What is the reason for wanting the id of a record to be fixed at the unique 
record number of the original insertion?

Do you need to access historical data regularly or only for specific inquiries?

For rarely required historical data, you could use a "history table" to hold 
historic copies of records with fields valid_from and valid_to. Moving record 
contents to the history table should be doable via triggers, with the 
additional advantage that the rowid never needs to change.

For regular access to historic data, you would need to include valid_from and 
valid_to fields.

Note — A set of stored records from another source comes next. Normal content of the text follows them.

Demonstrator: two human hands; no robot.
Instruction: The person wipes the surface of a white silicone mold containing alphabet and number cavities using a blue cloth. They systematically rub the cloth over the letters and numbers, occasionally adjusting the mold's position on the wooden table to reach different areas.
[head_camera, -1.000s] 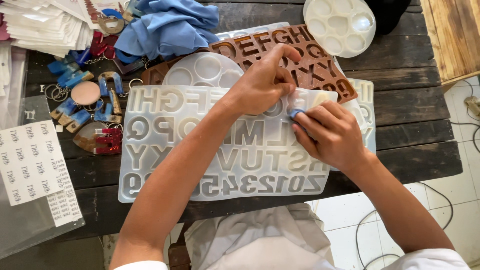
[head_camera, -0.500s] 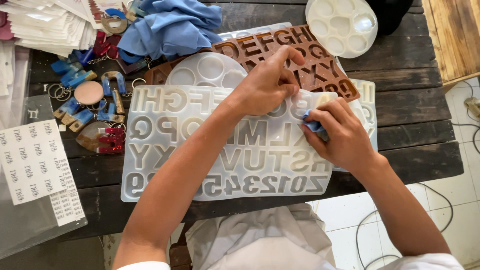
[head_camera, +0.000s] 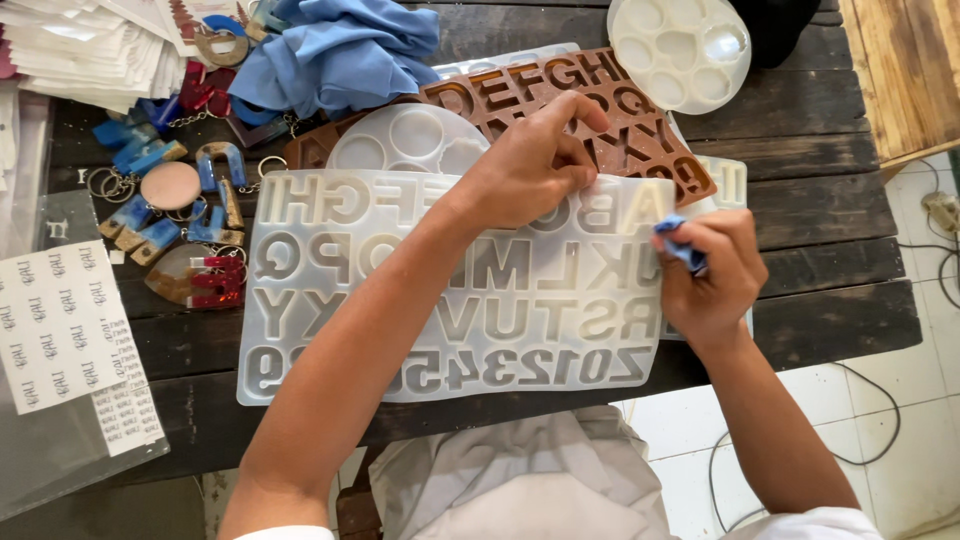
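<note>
dark wooden tabletop (head_camera: 830, 300) carries the translucent letter mould (head_camera: 440, 300): left hand (head_camera: 530, 165) should pin its far edge flat while right hand (head_camera: 712, 275), pinching a small blue piece (head_camera: 680, 245), works gently.

One cam only, worn on the head, so no 2nd view shared any part of the scene. It looked almost straight down over the person's own chest and lap at a dark wooden table (head_camera: 820, 290), near side at the bottom of frame, far side at the top. It sat close, approx arm's reach: both forearms ran up from the bottom edge, the table filled most of the pic, and a strip of tiled floor (head_camera: 900, 420) showed at right.
</note>
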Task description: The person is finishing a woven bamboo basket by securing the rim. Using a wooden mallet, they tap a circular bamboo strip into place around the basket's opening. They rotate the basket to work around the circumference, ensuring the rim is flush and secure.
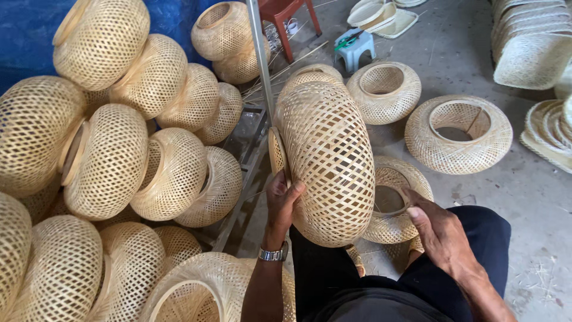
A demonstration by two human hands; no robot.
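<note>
From my seat I see the left hand (281, 200) gripping a woven bamboo lampshade (328, 164) at its lower left edge, thumb pressed on the lattice and fingers curled behind the small round rim (276, 152) that faces left toward the stacked shades. The lampshade is turned on its side, held up above the lap in the middle of the view: its opening axis runs roughly left to right, tilted a little, while its broad, flattened body stretches from top to bottom of the picture, the upper end near a slanted metal pole (260, 56) and the lower end close over the dark trousers (476, 238). The right hand (438, 229) is not on that lampshade; it lies loosely open, fingers extended, touching the edge of a second shade (390, 206) that rests partly hidden behind the held one, its round opening facing up. To the left a large pile of finished shades (107, 161) lies on a metal rack, mostly on their sides. On the concrete floor (524, 197) beyond sit two ring-shaped shades (459, 134) with openings up, a small blue stool (354, 49), and a red chair (286, 15) farther back.
</note>
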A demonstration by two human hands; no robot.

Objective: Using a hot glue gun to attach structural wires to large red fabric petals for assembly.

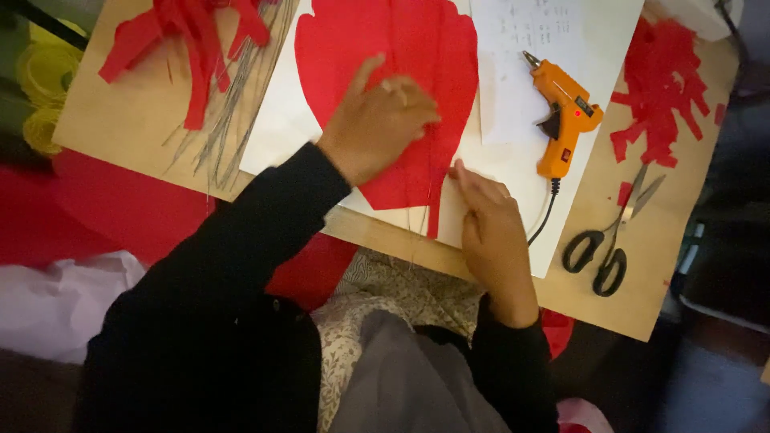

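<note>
A large red paper heart shape lies on a white sheet on a wooden board. My left hand rests flat on the red paper, fingers spread and pressing it down. At the paper's lower tip, my right hand lies with its fingers pinched near a thin red strip and thin wires that hang over the board's edge. Whether those fingers grip the strip or wire is unclear.
An orange glue gun with a black cord lies right of the heart. Black-handled scissors sit farther right, beside red paper scraps. More red strips and thin wires lie at the left. Yellow rolls sit far left.
</note>
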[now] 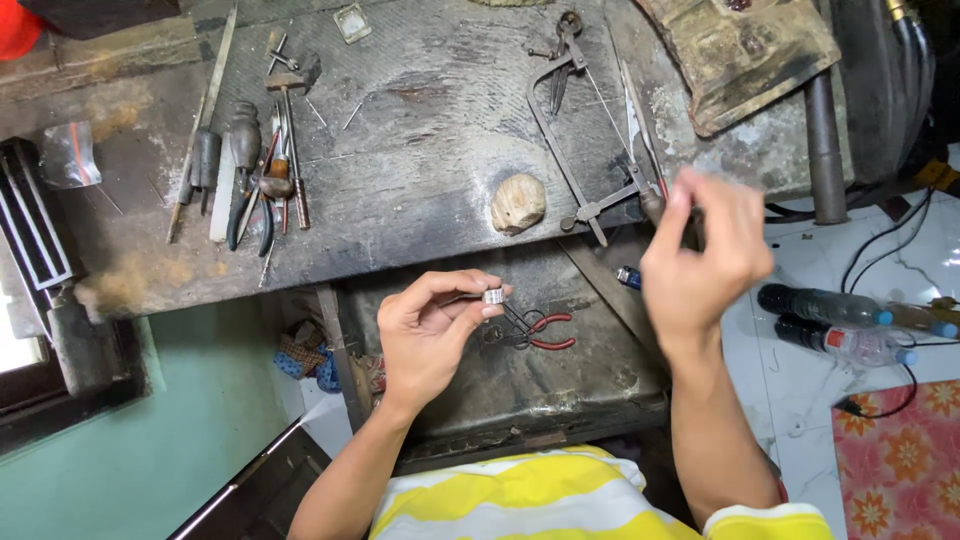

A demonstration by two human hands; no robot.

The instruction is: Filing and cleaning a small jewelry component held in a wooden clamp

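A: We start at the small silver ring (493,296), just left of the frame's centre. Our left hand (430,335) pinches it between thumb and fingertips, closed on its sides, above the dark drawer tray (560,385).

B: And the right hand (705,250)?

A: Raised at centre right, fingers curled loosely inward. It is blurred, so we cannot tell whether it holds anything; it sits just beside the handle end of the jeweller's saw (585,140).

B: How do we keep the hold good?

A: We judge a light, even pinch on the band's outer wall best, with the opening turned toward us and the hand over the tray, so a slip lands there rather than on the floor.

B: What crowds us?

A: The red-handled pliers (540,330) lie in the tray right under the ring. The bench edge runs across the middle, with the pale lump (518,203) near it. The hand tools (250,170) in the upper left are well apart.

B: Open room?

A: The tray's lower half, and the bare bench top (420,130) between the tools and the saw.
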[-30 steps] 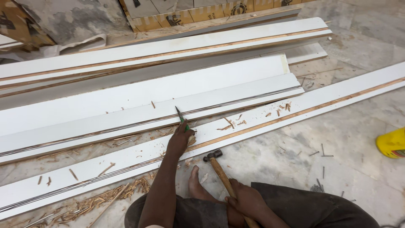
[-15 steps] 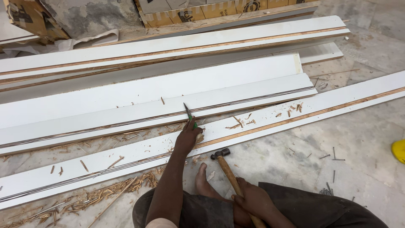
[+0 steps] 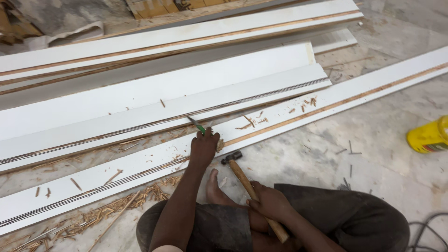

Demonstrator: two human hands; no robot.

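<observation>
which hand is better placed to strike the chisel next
Probably the right hand: it grips the wooden-handled hammer, whose head lies just beside the chisel. The left hand is occupied holding the green-handled chisel against the groove in the white board, so it cannot swing.

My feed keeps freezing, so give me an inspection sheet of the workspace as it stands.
Surface: grey stone floor.
Job's things: green-handled chisel set on long white board; wooden-handled hammer.
Clutter: wood splinters, loose nails, yellow container.
Hands: left hand grips chisel; right hand grips hammer handle.
Cables: dark cable at lower right.
Surroundings: stacked white boards, person's bare foot.
</observation>
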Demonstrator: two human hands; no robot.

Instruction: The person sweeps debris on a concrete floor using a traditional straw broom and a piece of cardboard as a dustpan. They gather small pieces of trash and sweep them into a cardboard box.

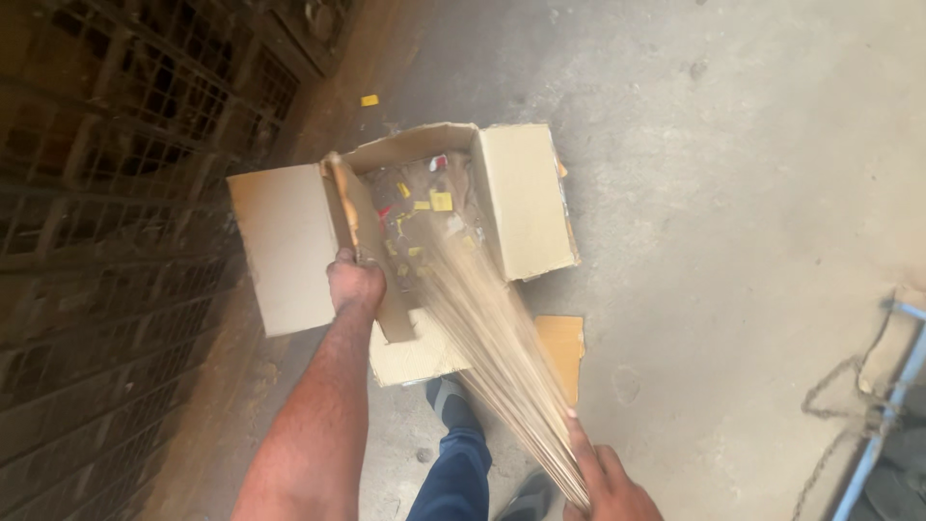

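Note:
An open cardboard box (526, 198) stands on the concrete floor with its flaps spread out. Inside lie dust and small yellow and red scraps (441, 201). My left hand (353, 282) grips the box's left wall at its top edge. My right hand (608, 482) holds the handle end of a straw broom (482, 328), whose blurred bristles reach into the box. My legs in blue trousers (453, 473) and dark shoes stand just below the box.
A dark metal grille (106, 222) runs along the left side. One yellow scrap (368, 99) lies on the floor beyond the box. A blue metal frame (883, 425) with a chain (831, 405) stands at the right edge.

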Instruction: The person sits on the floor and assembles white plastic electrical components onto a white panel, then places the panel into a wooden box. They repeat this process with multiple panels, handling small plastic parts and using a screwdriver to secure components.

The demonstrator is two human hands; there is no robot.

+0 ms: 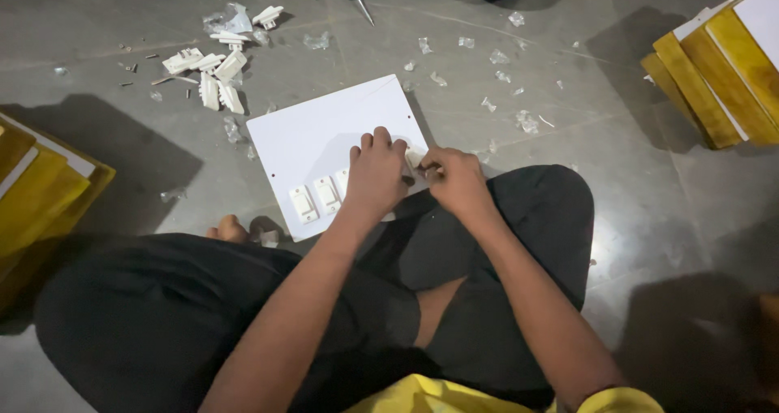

These fields need to be present in every index and queried in 
every select.

-----Urspr?ngliche Nachricht-----
Von: Richard Warburton [mailto:richard at skagerraksoftware.com]
Gesendet: Dienstag, 02. Juni 2015 13:34
An: sqlite-users at mailinglists.sqlite.org
Betreff: [sqlite] Best way to handle time slicing of SQL data.

Hi,

I'm wanting to store data in a way such that I can choose a time in the past 
and view records as they were at that dateTime.  Therefore (in my mind), all 
updates are really inserts with a timestamp.  Ids are suddenly no longer 
primary keys, as many records can have the same id, but a new entry must be 
given a unique id (otherwise it will look like an update for an existing entry).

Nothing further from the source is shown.